UN SAPIN SANS GUIRLANDES

 

 

 

Il était une fois un petit sapin, qui poussait vaillamment dans une sapinière, attendant qu’on vienne le couper pour Noël, pour qu’on le mette dans un salon où les petits enfants le décoreraient et auraient auprès de lui leurs cadeaux. Il serait fêté, couvert de guirlandes et de bougies, et aurait, après cette vie solitaire dans la sapinière, son heure de gloire. Mais quand vint Noël, cette année-là, on coupa tous les autres sapins de la sapinière, mais pas lui. Il resta seul, isolé et tout triste au milieu des troncs coupés. Il se demanda pourquoi on ne l’avait pas pris. Peut-être l’avait-on oublié. Peut-être était-ce parce qu’il n’avait pas la forme des sapins ordinaires : ni celle d’un Nordmann, ni celle d’un epicea, ni celle d’un nobilis. Il était un peu asymétrique, avec des branches plus fournies d’un côté, et il était plus trapu que ses voisins. Peut-être avait-on jugé qu’il devait encore grandir et se développer. Il attendit sagement l’année suivante. Elle vint. Il avait grandi, et ses branches

 

 

 


 

étaient à présent plus symétriques. Il était prêt. Il était même, comparé à ses voisins dans la sapinière, qui avaient été plantés après lui, bien plus grand et bien plus fort. Mais quand vint Noël, de nouveau on l’oublia, et il resta seul au milieu des troncs coupés. Les autres étaient partis dans un camion, tout fiers. Ils allaient être vendus, transportés dans les salons et les salles à manger, recevoir quantité de guirlandes de couleur, de boules multicolores, d’étoiles, de bougies, de petits bonbons et de Pères Noël en plastique et en chocolat. On allait faire à côté d’eux des crèches, avec le Petit Jésus, Marie sa mère, Joseph l’inutile, le bœuf, l’âne, et les rois mages, Gaspard, Melchior, Balthazar.

 

Mais lui n’avait rien, il resta encore seul dans la sapinière.
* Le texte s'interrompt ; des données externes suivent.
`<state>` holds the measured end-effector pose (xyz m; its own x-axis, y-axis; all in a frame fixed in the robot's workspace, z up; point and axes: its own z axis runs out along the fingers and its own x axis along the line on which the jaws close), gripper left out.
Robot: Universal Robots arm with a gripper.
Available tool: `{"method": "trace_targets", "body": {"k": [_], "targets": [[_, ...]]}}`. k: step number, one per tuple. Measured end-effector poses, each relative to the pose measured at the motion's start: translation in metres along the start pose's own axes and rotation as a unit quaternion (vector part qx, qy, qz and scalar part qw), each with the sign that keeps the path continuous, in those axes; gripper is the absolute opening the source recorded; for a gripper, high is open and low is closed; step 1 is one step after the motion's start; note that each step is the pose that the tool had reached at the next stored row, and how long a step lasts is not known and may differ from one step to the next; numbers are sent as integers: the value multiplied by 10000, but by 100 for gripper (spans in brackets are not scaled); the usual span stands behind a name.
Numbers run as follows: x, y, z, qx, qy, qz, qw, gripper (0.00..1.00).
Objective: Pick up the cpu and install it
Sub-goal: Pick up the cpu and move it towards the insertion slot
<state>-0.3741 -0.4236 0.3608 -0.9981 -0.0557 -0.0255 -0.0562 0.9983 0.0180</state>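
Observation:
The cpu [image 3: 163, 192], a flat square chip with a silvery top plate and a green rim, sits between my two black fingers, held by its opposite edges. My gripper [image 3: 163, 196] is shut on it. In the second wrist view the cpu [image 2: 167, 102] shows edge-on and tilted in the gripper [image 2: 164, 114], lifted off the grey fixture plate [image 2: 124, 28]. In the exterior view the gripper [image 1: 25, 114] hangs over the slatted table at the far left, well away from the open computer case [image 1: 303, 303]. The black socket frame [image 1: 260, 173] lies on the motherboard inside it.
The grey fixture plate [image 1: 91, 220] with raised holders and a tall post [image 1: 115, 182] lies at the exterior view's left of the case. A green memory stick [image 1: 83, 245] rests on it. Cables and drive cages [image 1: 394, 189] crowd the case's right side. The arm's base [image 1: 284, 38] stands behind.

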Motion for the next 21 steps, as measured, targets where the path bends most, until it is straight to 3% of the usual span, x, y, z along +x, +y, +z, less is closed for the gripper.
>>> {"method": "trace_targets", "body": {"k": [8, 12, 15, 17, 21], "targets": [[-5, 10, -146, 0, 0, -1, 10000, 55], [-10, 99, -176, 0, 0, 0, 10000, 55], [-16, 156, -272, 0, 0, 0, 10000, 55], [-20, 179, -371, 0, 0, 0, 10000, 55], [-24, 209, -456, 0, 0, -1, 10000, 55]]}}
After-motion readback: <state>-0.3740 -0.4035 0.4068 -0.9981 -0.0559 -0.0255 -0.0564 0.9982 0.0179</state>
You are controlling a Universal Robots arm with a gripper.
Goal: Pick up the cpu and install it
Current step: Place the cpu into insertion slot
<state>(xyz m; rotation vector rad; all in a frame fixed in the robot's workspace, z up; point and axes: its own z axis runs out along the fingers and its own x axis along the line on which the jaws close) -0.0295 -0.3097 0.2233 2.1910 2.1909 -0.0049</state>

Il savait bien qu’une fois Noël passé, tous ses anciens camarades sècheraient dans un coin, tout jaunis, rejetés sur les trottoirs dans des sacs poubelle, ou passeraient au feu.  Il se dit que peut-être on l’avait gardé là pour lui donner un destin plus beau. Une fois grandi, il pourrait être un de ces grands sapins qu’on met dans les halls de gare ou dans les grands magasins, ou les salles de fêtes, voire même, quand il n’y avait pas de protestations des associations laïques, dans des bâtiments publics. Peut-être même le replanterait-on dans un jardin, où il

 

pourrait finir ses jours dans une herbe grasse entouré de jolies plantes. Il se rassurait en pensant que lui au moins n’avait pas été coupé, et qu’il serait comme les fameux sapins d’Apollinaire :

Les sapins en bonnets pointus
De longues robes revêtus
Comme des astrologues
Saluent leurs frères abattus
Les bateaux qui sur le Rhin voguent

 

 

Il attendit donc. Mais même s’il était devenu plus grand et plus fort, il dépérissait, il commençait un peu à perdre ses aiguilles, à jaunir lui-même, attaqué par des chenilles processionnaires et toutes sortes de cirons. Il se faisait une raison, en se disant qu’il n’avait pas besoin, pour être un vrai sapin, d’être enguirlandé et qu’il était aussi bien en se tenant solitaire dans sa forêt. Enfin, au Noël suivant, on le jugea digne d’être coupé. Il partit sur un

 

grand camion, avec quelques confrères qui avaient à peu près la même taille que lui, mais n’en menaient pas large. Il pensa qu’on le conduisait dans quelque lieu public qu’il honorerait de sa taille et de sa prestance conservées. Il déchanta. On le conduisit dans une sorte de hangar. Mais là pas de Gaspard, ni de Melchior, ni de Balthazar, et pas de guirlandes, sinon deux ou trois boules et quelques rares bougies, juste histoire de faire semblant. C’était une vente de charité,  une sorte de brocante minable, où l’on espérait écouler quelques vieux disques, quelques vieux bouquins et quelques meubles mochards tirés des greniers. Il comprit qu’il n’était là que pour faire de la figuration. Personne ne se souciait de lui. Une dame vint bien lui poser quelques guirlandes ramassées sur les autres sapins. Mais il était trop tard pour ces décorations incongrues. Il se résigna, pensant qu’au moins son bois noueux, ses branches inégales et ses aiguilles feraient, quand il serait découpé, un bon feu, qui chaufferait les petits enfants.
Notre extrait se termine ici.